Recoverability of Causal Effects in a Longitudinal Study under Presence of Missing Data

Missing data in multiple variables is a common issue. We investigate the applicability of the framework of graphical models for handling missing data to a complex longitudinal pharmacological study of children with HIV treated with an efavirenz-based regimen as part of the CHAPAS-3 trial. Specifically, we examine whether the causal effects of interest, defined through static interventions on multiple continuous variables, can be recovered (estimated consistently) from the available data only. So far, no general algorithms are available to decide on recoverability, and decisions have to be made on a case-by-case basis. We emphasize sensitivity of recoverability to even the smallest changes in the graph structure, and present recoverability results for three plausible missingness directed acyclic graphs (m-DAGs) in the CHAPAS-3 study, informed by clinical knowledge. Furthermore, we propose the concept of "closed missingness mechanisms" and show that under these mechanisms an available case analysis is admissible for consistent estimation for any type of statistical and causal query, even if the underlying missingness mechanism is of missing not at random (MNAR) type. Both simulations and theoretical considerations demonstrate how, in the assumed MNAR setting of our study, a complete or available case analysis can be superior to multiple imputation, and estimation results vary depending on the assumed missingness DAG. Our analyses are possibly the first to show the applicability of missingness DAGs (m-DAGs) to complex longitudinal real-world data, while highlighting the sensitivity with respect to the assumed causal model.

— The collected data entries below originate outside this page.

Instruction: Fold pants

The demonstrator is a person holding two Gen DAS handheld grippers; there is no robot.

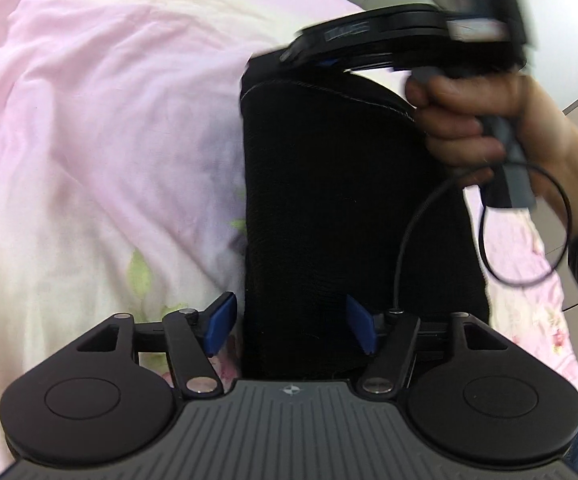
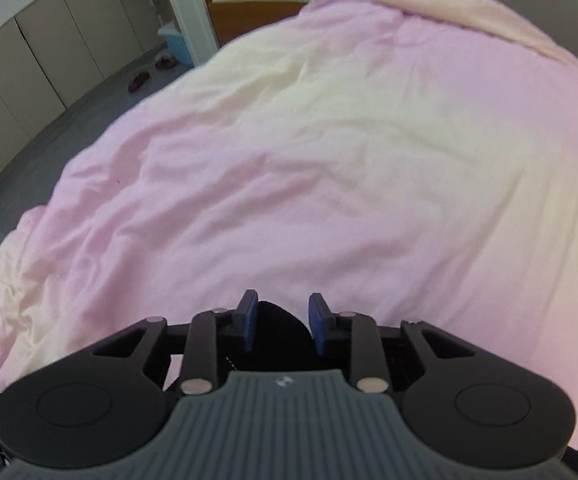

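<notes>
Black pants [image 1: 349, 200] lie as a long folded strip on the pink and cream bedcover [image 1: 109, 140], a stitched hem at the far end. My left gripper [image 1: 291, 322] is open at the near end. Its left pad hangs over the bedcover and its right pad over the cloth, straddling the pants' left edge. At the far end a hand [image 1: 469, 120] holds the other gripper, blurred, just above the hem. In the right wrist view my right gripper [image 2: 283, 320] has a rounded bunch of the pants [image 2: 281, 332] filling the narrow gap between its blue pads, touching both.
The bedcover [image 2: 329, 160] spreads wide beyond the right gripper. A black cable [image 1: 529, 240] loops below the hand. Past the bed's far edge are a grey floor with slippers [image 2: 139, 80], a blue bin [image 2: 177, 42], cupboards and a wooden desk [image 2: 257, 16] with bottles.
</notes>
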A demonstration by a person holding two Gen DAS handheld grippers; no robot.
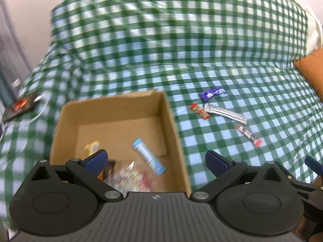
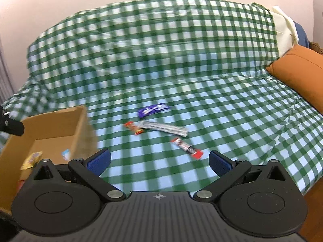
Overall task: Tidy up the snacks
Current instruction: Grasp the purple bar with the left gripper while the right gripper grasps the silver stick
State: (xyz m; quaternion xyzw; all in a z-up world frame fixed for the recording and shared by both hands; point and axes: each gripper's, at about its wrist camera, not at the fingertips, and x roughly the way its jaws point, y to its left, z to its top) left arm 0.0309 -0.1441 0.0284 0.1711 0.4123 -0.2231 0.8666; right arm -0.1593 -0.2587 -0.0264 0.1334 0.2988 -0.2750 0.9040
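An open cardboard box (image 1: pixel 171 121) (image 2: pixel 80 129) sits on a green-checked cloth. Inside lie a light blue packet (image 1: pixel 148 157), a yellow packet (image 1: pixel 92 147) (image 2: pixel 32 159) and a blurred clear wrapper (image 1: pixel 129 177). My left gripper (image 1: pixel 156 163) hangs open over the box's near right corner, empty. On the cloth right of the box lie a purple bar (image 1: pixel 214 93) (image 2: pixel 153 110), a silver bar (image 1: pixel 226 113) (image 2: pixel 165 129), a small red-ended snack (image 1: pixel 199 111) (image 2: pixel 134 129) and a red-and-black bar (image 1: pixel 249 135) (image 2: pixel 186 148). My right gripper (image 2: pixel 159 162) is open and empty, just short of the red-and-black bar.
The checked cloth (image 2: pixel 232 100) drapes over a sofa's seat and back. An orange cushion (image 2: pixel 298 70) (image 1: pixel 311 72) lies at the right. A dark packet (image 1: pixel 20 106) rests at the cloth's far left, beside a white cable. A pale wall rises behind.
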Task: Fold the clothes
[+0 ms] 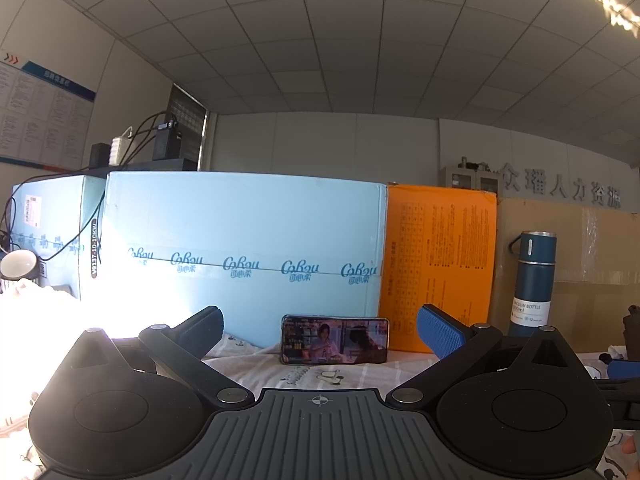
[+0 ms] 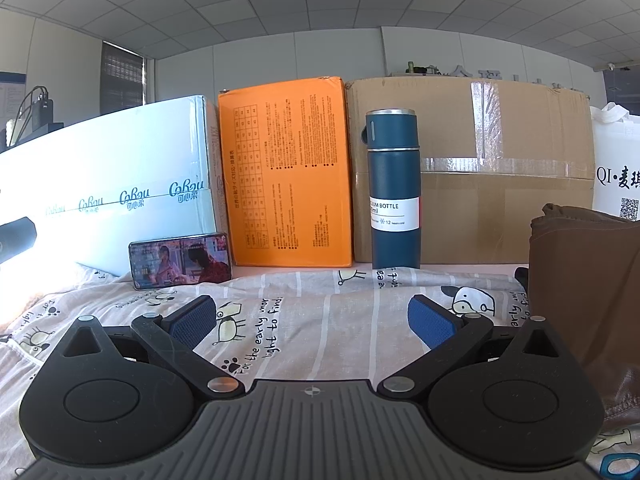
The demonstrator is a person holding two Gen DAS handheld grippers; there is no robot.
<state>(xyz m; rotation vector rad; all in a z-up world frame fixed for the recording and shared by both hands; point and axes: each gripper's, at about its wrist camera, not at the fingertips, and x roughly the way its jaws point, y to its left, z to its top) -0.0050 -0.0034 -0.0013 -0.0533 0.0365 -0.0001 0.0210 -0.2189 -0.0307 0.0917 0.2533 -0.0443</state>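
Note:
A brown folded garment (image 2: 584, 280) stands in a pile at the right of the right wrist view, just right of my right gripper (image 2: 312, 320). The right gripper is open and empty, low over a cartoon-printed sheet (image 2: 320, 300). My left gripper (image 1: 320, 330) is open and empty, low over the same sheet (image 1: 320, 376). A sliver of the brown garment (image 1: 632, 332) shows at the right edge of the left wrist view. A very bright white patch (image 1: 36, 332) at the left hides what lies there.
A phone (image 1: 335, 339) playing video leans on a light blue box (image 1: 240, 240); it also shows in the right wrist view (image 2: 180, 260). Behind stand an orange box (image 2: 286, 172), a blue vacuum bottle (image 2: 394, 188), a cardboard box (image 2: 500, 160) and a white bag (image 2: 616, 168).

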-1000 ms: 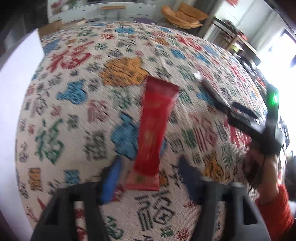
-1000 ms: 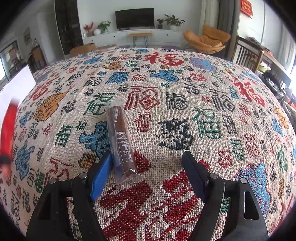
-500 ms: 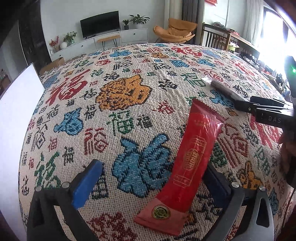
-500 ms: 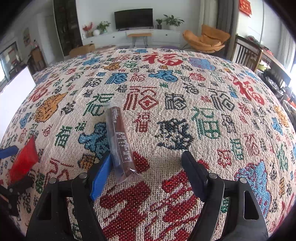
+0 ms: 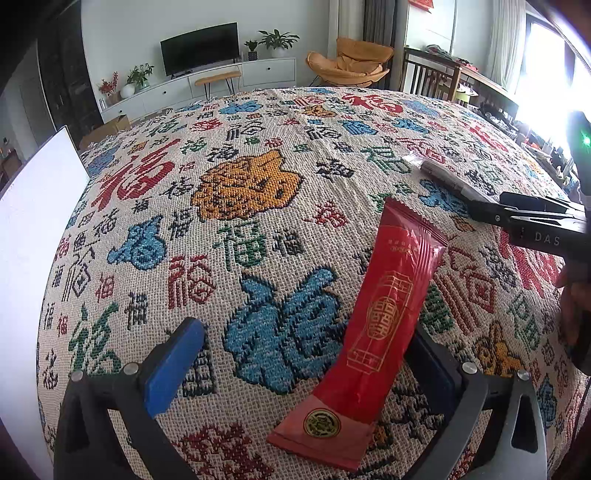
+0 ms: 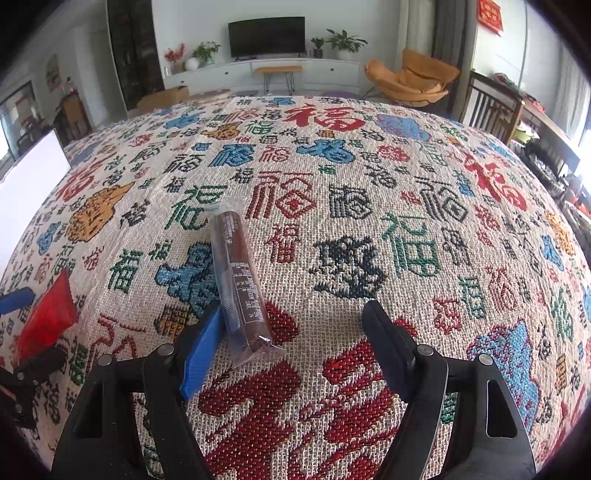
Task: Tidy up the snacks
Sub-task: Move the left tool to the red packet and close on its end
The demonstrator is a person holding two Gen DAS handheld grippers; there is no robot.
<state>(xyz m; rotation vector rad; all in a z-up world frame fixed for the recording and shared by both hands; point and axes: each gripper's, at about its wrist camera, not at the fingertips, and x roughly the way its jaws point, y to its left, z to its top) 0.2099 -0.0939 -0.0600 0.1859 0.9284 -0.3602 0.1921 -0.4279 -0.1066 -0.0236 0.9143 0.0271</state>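
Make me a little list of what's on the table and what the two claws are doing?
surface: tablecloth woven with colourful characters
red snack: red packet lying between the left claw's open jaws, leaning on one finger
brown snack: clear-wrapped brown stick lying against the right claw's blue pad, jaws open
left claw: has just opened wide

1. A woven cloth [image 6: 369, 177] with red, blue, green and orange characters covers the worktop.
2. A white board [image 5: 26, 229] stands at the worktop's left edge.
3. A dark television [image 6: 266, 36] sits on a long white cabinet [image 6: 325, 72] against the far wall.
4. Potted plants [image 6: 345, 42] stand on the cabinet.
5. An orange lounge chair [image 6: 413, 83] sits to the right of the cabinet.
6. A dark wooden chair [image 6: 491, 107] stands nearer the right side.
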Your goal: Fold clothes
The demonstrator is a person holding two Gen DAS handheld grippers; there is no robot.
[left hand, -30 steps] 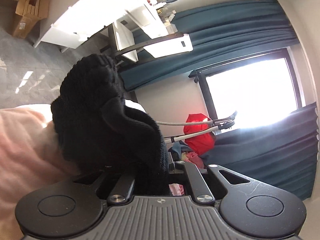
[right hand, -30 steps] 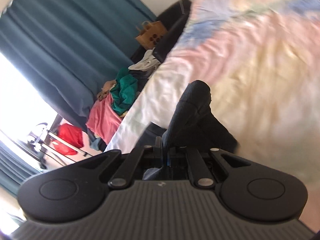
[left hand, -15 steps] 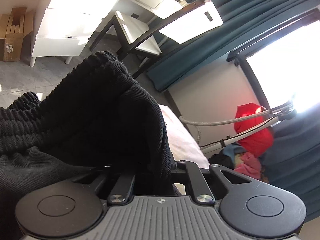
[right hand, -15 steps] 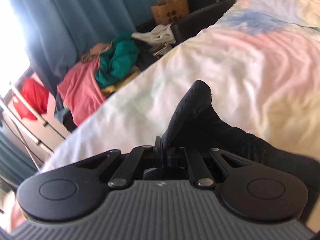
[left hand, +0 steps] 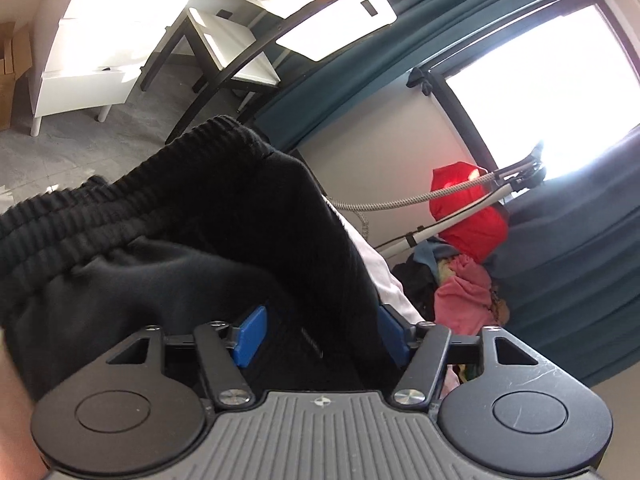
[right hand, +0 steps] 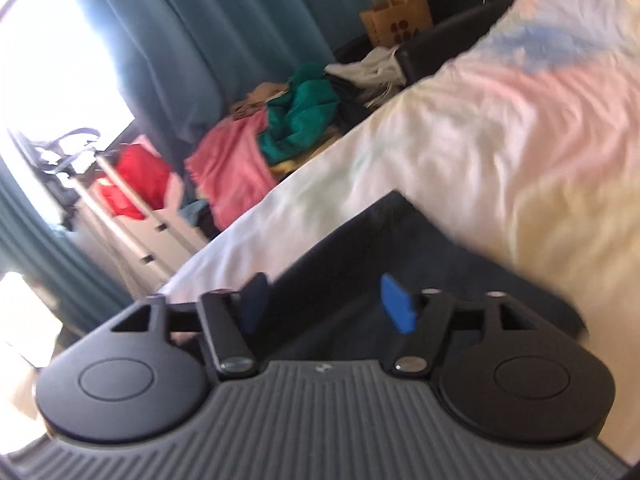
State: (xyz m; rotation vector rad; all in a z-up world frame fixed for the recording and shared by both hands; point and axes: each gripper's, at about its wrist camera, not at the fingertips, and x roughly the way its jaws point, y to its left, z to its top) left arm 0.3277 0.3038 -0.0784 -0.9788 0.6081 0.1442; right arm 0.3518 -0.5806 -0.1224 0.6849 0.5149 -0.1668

翻译：在多个变量中，缺失数据是一个常见问题。我们研究了处理缺失数据的图形模型框架在儿童HIV患者复杂纵向药理学研究中的适用性，这些患者作为CHAPAS-3试验的一部分接受了基于依非韦伦的治疗方案。具体而言，我们探讨了通过静态干预在多个连续变量上定义的感兴趣因果效应是否仅能从可用数据中恢复（一致估计）。迄今为止，尚无通用算法可用于判断可恢复性，必须根据具体情况逐案决策。我们强调可恢复性对图结构中最微小变化的敏感性，并报告了CHAPAS-3研究中基于临床知识提出的三种可能缺失方向无环图（m-DAG）的可恢复性结果。此外，我们提出了“封闭缺失机制”的概念，并证明在这些机制下，可用病例分析对于任何类型的统计和因果查询的一致估计是可接受的，即使潜在的缺失机制属于非随机缺失（MNAR）类型。模拟和理论考虑均表明，在我们研究的假设MNAR情境下，完全病例分析或可用病例分析可能优于多重插补，且估计结果因假设的缺失DAG而异。我们的分析可能是首次展示缺失DAG（m-DAG）在复杂纵向真实世界数据中的适用性，同时突出其对假设因果模型的敏感性。